Decreto 16 settembre 2020

Individuazione della tariffa incentivante per la remunerazione degli impianti a fonti rinnovabili inseriti nelle configurazioni sperimentali di autoconsumo collettivo e comunità energetiche rinnovabili, in attuazione dell’articolo 42-bis, comma 9, del decreto-legge n. 162/2019, convertito dalla legge n. 8/2020.

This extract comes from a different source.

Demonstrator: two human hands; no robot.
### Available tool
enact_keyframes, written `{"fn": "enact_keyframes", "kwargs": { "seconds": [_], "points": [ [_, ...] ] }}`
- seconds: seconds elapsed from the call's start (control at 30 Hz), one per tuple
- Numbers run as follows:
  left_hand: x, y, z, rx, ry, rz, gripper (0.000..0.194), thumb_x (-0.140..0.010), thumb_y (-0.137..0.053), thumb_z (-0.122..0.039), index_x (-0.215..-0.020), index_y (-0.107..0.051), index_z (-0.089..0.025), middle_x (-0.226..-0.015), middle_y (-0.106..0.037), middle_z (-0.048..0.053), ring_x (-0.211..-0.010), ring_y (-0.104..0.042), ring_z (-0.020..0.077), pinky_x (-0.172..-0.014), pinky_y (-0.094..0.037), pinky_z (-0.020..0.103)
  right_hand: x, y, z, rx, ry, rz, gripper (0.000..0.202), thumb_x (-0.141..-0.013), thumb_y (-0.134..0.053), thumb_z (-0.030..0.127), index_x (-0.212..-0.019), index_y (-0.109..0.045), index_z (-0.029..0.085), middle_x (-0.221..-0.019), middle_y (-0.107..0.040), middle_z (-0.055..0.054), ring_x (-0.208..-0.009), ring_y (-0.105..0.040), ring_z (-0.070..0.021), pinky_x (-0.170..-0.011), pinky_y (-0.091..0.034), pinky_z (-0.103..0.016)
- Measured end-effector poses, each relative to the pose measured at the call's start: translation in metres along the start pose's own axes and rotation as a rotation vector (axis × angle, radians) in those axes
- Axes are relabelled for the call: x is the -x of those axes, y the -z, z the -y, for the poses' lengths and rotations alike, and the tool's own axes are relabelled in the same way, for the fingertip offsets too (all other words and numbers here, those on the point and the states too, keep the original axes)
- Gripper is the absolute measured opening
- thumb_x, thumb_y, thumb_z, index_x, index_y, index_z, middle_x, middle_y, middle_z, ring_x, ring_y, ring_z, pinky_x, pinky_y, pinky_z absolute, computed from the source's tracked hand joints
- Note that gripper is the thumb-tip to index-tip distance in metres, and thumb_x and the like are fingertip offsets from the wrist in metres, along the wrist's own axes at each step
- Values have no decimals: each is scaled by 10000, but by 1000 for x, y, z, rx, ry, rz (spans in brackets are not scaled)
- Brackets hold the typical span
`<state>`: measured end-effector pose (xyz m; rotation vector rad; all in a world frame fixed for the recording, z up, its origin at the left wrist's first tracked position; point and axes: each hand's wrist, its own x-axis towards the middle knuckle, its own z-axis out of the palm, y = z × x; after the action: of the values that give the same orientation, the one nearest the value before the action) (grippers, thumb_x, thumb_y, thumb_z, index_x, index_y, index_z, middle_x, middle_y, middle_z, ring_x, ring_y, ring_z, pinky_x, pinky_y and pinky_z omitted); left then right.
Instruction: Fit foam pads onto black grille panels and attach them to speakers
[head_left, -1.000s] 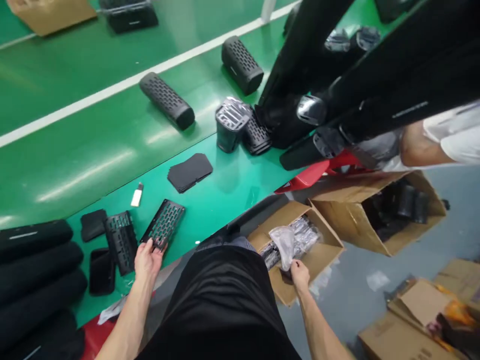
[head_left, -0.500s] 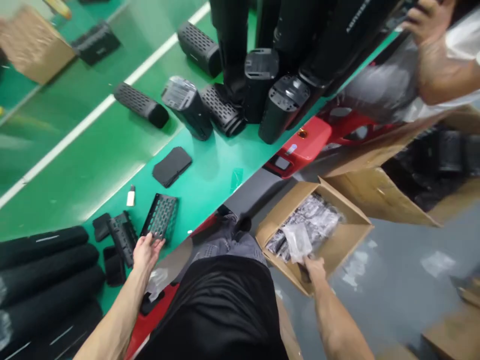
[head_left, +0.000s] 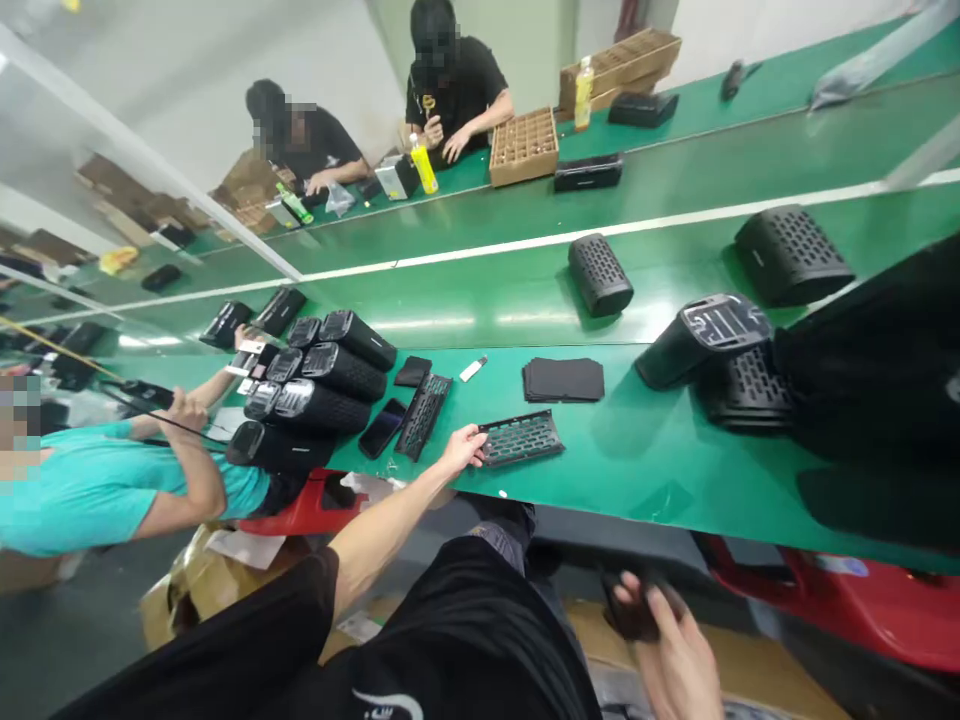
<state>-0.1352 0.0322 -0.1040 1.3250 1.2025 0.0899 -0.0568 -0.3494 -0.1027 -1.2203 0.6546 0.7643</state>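
Note:
My left hand [head_left: 466,448] pinches the left end of a black perforated panel [head_left: 523,440], a curved grille that lies on the green table. Off the table's front edge, my right hand [head_left: 682,645] is closed around a small dark piece [head_left: 636,608], too blurred to name. Left of my left hand are a second perforated panel [head_left: 424,418], a black phone [head_left: 382,428] and a small black flat piece [head_left: 412,371]. Behind the held panel lie a stack of black sheets [head_left: 564,380] and a small white-and-grey stick [head_left: 473,369].
Black perforated cases [head_left: 345,375] are grouped at left, beside a co-worker in a turquoise shirt [head_left: 97,490]. More cases [head_left: 600,275] stand behind and at right. A red stool [head_left: 870,610] is at lower right, near a cardboard box [head_left: 780,655]. Two people sit across the line.
My right hand has come up out of the cardboard box, now with a dark piece in it. My left hand still holds the panel's end. The view has swung up and left.

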Motion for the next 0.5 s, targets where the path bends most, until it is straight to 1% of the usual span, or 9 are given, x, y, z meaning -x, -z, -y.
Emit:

Il Decreto del MiSE, pubblicato nella Gazzetta Ufficiale n. 285 del 16 novembre e in vigore dal 17 novembre 2020:

Oggetto e campo di applicazione

  • In attuazione del comma 9 dell’art. 42-bis del  decreto-legge    162/2019  e  nel  rispetto  dei  criteri  ivi indicati, individua la  tariffa  incentivante  per  la  remunerazione degli impianti a fonti rinnovabili inseriti nelle configurazioni  per l’autoconsumo collettivo  da  fonti  rinnovabili  e  nelle comunità energetiche rinnovabili, come disciplinate dallo stesso art. 42-bis e regolate da ARERA con deliberazione n. 318/2020/R/eel  del  4  agosto 2020.
  • In attuazione dell’art. 119, comma 7, del decreto-legge n. 34/2020 individua inoltre i limiti  e  le  modalità relativi all’utilizzo e alla  valorizzazione  dell’energia  condivisa prodotta  da  impianti  fotovoltaici  che  accedono  alle  detrazioni stabilite dal medesimo art. 119.
  • Si applica   alle   configurazioni di autoconsumo collettivo a alle comunità energetiche  rinnovabili  di cui al comma 1 realizzate  con  impianti  a  fonti  rinnovabili,  ivi inclusi i potenziamenti, entrati in  esercizio  a  decorrere  dal  1° marzo 2020 ed entro i sessanta giorni successivi alla data di entrata in vigore del  provvedimento  di  recepimento  della  direttiva  (UE) 2018/2001 e per i quali il GSE abbia svolto  con  esito  positivo  la verifica di cui all’art. 4.6 dell’allegato A alla deliberazione ARERA n. 318/2020/R/eel del 4 agosto 2020.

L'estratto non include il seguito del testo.